Personalization is aimed at adapting content delivery to users’ profiles: namely, their expectations, preferences and requirements. This chapter surveys some well-known Web mining techniques that can be profitably exploited in order to address the problem of providing personalized access to the contents of Usenet communities. We provide a rationale for the inadequacy of current Usenet services, given the actual scenario in which an increasing number of users with heterogeneous interests look for information scattered over different communities. We discuss how the knowledge extracted from Usenet sites (from the content, the structure and the usability viewpoints) can be suitably adapted to the specific needs and expectations of each user.

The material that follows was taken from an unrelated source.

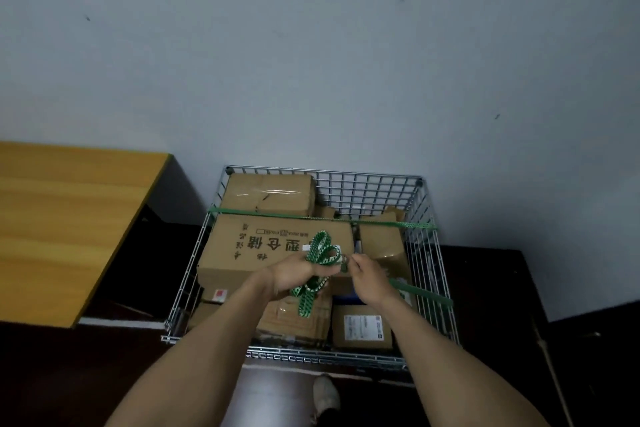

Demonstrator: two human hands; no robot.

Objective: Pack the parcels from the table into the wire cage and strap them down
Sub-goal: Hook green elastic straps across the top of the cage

The term knowledge discovery in databases is usually devoted to the (iterative and interactive) process of extracting valuable patterns from massive volumes of data by exploiting data mining algorithms. In general, data mining algorithms find hidden structures, tendencies, associations and correlations among data, and mark significant information. An example of data mining application is the detection of behavioural models on the Web. Typically, when users interact with a Web service (available from a Web server), they provide enough information on their requirements: what they ask for, which experience they gain in using the service, how they interact with the service itself. Thus, the possibility of tracking users’ browsing behaviour offers new perspectives of interaction between service providers and end-users. Such a scenario is one of the several perspectives offered by Web mining techniques, which consist of applying data mining algorithms to discovery patterns from Web data. A classification of Web mining techniques can be devised into three main categories:
Structure mining: It is intended here to infer information from the topology of the link structure among Web pages (Dhyani et al., 2002). This kind of information is useful for a number of purposes: categorization of Websites, gaining an insight into the similarity relations among Websites, and developing suitable metrics for the evaluation of the relevance of Web pages.

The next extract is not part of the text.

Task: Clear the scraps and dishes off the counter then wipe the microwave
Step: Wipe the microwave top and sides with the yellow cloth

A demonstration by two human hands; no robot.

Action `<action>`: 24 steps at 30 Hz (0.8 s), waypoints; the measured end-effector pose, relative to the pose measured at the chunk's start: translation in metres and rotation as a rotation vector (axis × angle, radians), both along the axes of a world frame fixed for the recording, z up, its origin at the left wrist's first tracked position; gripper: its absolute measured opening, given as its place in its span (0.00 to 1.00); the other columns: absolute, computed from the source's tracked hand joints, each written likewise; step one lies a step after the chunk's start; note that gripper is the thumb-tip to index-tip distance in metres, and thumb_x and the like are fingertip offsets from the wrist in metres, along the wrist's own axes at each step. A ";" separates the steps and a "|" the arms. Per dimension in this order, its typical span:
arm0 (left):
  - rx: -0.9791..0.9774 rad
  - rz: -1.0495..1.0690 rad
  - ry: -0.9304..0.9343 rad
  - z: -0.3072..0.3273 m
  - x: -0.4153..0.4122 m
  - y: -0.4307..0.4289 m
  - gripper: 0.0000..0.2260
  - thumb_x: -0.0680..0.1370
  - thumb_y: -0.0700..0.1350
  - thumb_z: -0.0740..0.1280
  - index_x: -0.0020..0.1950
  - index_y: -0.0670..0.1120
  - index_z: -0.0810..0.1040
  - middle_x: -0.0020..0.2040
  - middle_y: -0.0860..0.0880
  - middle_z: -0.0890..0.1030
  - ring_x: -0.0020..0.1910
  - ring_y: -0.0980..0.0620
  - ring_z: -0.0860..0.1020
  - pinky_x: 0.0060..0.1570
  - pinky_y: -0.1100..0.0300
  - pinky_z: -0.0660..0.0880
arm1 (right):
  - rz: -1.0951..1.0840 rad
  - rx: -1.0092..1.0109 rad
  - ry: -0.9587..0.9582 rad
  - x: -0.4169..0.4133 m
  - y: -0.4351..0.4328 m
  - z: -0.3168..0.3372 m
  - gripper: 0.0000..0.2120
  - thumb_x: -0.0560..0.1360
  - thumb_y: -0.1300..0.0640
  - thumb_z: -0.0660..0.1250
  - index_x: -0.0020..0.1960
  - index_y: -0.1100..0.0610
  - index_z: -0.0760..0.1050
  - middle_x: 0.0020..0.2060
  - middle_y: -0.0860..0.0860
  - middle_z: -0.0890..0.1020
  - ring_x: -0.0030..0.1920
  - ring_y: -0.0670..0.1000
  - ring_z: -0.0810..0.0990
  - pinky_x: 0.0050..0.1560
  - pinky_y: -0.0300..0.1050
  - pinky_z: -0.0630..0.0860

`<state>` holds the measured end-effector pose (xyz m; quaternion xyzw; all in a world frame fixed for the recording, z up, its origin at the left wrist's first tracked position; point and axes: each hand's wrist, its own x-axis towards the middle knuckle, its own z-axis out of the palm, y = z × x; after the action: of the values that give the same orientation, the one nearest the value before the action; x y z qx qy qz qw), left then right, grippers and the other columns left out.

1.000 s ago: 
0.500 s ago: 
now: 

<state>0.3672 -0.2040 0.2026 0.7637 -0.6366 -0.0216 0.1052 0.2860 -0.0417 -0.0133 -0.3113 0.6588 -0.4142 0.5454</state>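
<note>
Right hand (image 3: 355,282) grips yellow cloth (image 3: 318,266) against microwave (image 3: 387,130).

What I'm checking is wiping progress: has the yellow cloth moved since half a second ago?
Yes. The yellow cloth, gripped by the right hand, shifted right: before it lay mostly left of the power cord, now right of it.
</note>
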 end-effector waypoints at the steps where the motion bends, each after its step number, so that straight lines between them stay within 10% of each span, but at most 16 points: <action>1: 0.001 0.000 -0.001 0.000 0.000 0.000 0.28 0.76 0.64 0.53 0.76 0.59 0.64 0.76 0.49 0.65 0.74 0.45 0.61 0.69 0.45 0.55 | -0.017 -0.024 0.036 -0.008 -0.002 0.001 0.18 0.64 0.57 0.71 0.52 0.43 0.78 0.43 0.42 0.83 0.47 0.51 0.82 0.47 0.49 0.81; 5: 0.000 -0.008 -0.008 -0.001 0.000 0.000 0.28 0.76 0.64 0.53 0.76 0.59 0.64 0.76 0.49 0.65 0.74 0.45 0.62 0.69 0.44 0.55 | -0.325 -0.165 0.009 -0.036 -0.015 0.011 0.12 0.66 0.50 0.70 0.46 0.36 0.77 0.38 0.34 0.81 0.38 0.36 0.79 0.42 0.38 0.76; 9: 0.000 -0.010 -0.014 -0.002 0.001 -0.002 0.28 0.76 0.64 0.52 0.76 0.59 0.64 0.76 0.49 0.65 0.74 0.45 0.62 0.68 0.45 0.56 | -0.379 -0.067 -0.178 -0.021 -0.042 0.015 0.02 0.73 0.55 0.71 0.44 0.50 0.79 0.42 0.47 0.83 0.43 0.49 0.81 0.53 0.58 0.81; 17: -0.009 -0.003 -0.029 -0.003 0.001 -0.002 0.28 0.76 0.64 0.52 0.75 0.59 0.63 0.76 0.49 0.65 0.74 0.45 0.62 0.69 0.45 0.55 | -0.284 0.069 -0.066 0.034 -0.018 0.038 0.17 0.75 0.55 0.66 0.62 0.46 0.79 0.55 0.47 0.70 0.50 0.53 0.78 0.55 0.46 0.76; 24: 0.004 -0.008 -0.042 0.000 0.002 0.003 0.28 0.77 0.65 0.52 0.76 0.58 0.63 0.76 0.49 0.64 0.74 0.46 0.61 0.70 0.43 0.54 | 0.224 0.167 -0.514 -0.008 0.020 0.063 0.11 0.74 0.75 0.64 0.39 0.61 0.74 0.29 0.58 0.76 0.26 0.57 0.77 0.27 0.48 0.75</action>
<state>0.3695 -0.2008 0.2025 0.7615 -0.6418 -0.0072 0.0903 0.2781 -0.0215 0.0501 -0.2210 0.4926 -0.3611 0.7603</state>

Content mining: The main aim is to extract useful information from the content of Web resources (Kosala & Blockeel, 2000). Content mining techniques can be applied to heterogeneous data sources (such as HTML/XML documents, digital libraries, or responses to database queries), and are related to traditional Information Retrieval techniques (Baeza-Yates & Ribeiro-Neto, 1999). However, the application of such techniques to Web resources allows the definition of new challenging application domains (Chakrabarti, 2002): Web query systems, which exploit information about the structure of Web documents to handle complex search queries; intelligent search agents, which work on behalf of users based both on a description of their profile and a specific domain knowledge for suitably mining the results that search engines provide in response to user queries.
Usage mining: The focus here is the application of data mining techniques to discover usage patterns from Web data (Srivastava et al., 2000) in order to understand and better serve the needs of Web-based applications and end-users. Web access logs are the main data source for any Web usage mining activity: data mining algorithms can be applied to such logs in order to infer information describing the usage of Web resources. Web usage mining is the basis of a variety of applications (Cooley, 2000; Eirinaki & Vazirgiannis, 2003), such as statistics for the activity of a Website, business decisions, reorganization of link and/or content structure of a Website, usability studies, traffic analysis and security.
Web-based information systems depict a typical application domain for the above Web mining techniques, since they allow the user to choose contents of interest and browse through such contents. As the number of potential users progressively increases, a large heterogeneity in interests and in the knowledge of the domain under investigation is exhibited. Therefore, a Web-based information system must tailor itself to different user requirements, as well as to different technological constraints, with the ultimate aim of personalizing and improving users’ experience in accessing the system. Usenet turns out to be a challenging example of a Web-based information system, as it encompasses a very large community, including government agencies, large universities, high schools, and businesses of all sizes. Here, newsgroups on new topics are continuously generated, new articles are continuously posted, and (new) users continuously access the newsgroups looking for articles of interest. In such a context, the idea of providing personalized access to the contents of Usenet articles is quite attractive, for a number of reasons.